Data to examine:

=== Section Start ===

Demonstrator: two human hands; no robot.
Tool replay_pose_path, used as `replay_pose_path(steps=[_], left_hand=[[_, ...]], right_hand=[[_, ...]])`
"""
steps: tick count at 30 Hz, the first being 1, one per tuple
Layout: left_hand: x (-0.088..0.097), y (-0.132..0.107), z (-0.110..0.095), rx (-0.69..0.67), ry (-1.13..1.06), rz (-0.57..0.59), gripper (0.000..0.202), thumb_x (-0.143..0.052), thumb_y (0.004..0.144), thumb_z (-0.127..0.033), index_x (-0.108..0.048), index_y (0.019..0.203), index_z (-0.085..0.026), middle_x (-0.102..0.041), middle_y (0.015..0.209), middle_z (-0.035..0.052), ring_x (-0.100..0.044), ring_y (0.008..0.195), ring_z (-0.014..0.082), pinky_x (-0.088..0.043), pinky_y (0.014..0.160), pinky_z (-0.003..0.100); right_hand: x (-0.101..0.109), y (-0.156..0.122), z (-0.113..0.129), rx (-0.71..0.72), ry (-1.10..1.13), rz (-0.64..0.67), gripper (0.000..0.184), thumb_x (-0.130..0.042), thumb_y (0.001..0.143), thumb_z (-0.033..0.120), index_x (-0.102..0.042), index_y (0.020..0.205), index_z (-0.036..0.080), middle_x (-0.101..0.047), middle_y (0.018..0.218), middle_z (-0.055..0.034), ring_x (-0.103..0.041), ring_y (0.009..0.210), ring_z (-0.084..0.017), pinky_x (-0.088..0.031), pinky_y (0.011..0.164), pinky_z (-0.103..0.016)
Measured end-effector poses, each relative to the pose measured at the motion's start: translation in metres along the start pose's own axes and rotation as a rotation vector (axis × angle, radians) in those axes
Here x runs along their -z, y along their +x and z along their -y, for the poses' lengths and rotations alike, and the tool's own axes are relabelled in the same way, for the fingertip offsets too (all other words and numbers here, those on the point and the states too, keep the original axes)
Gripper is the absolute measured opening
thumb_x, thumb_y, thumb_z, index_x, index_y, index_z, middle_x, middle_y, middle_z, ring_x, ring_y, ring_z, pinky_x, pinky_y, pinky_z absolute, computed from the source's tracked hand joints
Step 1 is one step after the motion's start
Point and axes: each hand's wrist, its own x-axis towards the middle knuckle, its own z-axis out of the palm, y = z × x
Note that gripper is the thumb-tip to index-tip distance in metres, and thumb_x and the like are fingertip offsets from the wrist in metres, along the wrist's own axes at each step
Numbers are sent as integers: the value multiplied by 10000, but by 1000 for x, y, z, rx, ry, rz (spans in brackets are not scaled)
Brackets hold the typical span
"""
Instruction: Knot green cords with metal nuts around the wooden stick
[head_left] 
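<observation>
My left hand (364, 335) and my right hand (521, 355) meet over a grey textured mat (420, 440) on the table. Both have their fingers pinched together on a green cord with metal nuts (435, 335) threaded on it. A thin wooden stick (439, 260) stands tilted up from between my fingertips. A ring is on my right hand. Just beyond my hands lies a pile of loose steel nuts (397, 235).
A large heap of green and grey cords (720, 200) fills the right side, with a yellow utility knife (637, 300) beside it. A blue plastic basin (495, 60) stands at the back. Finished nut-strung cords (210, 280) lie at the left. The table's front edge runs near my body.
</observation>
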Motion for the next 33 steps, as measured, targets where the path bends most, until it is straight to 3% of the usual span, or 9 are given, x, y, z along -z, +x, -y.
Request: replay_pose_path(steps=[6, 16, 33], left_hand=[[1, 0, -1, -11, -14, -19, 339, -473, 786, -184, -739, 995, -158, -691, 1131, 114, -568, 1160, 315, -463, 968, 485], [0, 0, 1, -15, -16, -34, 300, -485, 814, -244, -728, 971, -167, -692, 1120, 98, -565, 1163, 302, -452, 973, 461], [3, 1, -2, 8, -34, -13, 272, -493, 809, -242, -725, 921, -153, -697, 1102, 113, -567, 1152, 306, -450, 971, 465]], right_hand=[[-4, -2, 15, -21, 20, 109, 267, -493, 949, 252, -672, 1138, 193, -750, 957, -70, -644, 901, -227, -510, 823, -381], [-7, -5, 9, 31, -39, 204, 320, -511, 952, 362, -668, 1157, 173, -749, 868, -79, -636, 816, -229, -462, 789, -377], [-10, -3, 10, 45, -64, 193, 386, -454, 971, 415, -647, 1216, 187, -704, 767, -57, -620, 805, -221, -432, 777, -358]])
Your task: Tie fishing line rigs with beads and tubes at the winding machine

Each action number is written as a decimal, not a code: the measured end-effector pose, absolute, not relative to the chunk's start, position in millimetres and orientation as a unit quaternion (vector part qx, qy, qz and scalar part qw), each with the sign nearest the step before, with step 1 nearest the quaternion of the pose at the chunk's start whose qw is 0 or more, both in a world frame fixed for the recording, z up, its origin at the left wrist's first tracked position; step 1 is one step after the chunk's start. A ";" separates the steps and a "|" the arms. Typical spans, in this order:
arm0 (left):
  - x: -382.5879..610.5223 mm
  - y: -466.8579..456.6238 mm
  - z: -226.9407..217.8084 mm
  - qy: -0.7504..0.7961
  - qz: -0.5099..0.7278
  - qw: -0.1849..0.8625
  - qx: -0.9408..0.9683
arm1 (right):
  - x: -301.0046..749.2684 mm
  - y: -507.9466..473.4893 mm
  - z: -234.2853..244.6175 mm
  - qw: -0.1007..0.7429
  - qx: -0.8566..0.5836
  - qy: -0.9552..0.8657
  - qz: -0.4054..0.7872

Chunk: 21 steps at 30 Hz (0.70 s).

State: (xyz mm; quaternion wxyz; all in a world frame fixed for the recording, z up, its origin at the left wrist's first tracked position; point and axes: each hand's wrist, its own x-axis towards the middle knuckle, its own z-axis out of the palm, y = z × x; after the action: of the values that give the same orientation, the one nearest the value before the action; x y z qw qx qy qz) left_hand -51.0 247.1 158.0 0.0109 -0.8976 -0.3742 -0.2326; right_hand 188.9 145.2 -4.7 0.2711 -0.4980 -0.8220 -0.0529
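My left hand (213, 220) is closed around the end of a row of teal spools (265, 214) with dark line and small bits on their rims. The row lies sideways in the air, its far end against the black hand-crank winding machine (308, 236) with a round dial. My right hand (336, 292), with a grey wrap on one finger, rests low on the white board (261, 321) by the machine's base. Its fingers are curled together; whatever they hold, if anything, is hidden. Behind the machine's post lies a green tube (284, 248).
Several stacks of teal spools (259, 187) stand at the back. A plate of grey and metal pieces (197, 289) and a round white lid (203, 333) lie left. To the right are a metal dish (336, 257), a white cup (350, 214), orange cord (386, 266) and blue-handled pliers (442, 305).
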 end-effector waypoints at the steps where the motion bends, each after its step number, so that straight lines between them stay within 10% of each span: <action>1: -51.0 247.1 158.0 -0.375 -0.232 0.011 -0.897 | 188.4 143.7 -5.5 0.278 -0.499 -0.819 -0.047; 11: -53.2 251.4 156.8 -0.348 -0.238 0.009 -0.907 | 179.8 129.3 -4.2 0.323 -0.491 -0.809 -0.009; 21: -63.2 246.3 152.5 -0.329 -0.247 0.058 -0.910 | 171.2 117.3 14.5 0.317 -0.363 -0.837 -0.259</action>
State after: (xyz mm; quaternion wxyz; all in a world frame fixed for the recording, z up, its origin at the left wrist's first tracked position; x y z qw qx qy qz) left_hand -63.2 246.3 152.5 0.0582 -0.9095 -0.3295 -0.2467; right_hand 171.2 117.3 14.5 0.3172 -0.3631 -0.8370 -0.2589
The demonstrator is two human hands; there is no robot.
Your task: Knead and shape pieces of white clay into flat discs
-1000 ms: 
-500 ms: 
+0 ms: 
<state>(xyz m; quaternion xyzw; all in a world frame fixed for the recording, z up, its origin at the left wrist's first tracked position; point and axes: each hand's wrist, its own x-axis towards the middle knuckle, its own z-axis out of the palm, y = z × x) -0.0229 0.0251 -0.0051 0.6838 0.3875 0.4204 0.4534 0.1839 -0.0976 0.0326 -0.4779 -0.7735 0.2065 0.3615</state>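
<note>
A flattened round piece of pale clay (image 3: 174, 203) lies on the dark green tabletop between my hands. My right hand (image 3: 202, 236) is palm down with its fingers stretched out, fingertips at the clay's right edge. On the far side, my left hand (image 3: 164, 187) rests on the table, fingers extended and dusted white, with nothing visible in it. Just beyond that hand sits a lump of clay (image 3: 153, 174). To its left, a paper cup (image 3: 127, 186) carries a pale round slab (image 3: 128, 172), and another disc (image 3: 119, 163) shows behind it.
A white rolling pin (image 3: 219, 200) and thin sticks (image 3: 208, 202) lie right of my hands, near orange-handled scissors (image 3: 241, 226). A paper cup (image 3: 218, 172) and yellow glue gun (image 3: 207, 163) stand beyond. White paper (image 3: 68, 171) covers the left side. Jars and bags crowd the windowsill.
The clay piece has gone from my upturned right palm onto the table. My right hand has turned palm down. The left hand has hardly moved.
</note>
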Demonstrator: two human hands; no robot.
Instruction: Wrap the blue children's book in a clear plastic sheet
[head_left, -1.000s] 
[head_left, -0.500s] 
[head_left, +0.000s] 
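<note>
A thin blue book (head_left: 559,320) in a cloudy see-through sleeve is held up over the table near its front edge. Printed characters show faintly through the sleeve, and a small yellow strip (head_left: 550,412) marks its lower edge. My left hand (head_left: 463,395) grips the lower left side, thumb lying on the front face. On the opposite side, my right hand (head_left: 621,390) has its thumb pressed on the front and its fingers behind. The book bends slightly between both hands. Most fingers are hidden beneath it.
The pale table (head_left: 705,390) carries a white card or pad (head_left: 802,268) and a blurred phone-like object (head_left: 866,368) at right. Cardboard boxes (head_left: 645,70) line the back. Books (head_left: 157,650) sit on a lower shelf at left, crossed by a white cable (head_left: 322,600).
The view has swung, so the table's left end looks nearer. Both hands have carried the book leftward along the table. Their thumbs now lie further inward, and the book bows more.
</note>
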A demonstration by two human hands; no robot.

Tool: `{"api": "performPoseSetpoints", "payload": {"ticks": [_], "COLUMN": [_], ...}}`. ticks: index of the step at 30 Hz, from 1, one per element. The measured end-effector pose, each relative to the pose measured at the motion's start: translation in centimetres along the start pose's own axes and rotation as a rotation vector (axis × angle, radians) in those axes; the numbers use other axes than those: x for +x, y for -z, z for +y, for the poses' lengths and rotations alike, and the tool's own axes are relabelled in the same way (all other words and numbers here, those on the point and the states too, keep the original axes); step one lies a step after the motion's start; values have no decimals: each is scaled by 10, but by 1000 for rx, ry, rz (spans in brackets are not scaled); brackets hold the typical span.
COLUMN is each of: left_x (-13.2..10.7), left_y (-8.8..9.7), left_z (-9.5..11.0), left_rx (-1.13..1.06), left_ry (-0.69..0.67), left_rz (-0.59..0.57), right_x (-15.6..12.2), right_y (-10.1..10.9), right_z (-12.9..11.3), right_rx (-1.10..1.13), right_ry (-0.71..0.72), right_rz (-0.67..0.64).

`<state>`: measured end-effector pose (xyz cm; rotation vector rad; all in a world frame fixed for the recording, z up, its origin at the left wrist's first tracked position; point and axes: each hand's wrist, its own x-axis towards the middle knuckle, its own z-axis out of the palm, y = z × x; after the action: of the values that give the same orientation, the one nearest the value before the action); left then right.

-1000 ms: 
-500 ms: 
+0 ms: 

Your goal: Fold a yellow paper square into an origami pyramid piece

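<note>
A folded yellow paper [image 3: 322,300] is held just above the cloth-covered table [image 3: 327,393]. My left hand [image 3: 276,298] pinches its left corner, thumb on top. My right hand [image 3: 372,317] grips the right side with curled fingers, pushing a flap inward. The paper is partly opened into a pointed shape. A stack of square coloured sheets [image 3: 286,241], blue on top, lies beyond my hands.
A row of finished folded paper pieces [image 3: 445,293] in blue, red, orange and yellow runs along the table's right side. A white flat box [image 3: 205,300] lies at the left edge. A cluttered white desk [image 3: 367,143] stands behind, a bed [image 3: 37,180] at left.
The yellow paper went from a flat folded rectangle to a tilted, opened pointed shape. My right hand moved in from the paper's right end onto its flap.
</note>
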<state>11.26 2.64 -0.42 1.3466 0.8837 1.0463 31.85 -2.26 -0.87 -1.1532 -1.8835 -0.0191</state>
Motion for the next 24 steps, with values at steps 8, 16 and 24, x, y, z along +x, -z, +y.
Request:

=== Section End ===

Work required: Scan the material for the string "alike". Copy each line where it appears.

Problem solution:
Here x runs along their -z, y along their +x and z along their -y, for the poses' lengths and rotations alike, and the tool's own axes are relabelled in the same way, for the fingertip offsets too (all other words and numbers here, those on the point and the states too, keep the original axes)
Tool: `{"api": "performPoseSetpoints", "payload": {"ticks": [_], "COLUMN": [_], ...}}`. ticks: index of the step at 30 Hz, from 1, one per element. The measured end-effector pose, each relative to the pose measured at the motion's start: translation in centimetres along the start pose's own axes and rotation as a rotation vector (axis × angle, radians) in those axes; the numbers use other axes than those: x for +x, y for -z, z for +y, for the poses' lengths and rotations alike, and the tool's own axes are relabelled in the same way (all other words and numbers here, those on the point and the states too, keep the original axes); step one lies a step after the motion's start; values have no decimals: each is scaled by 10, but by 1000 for rx, ry, rz (spans in brackets are not scaled); brackets hold the typical span.

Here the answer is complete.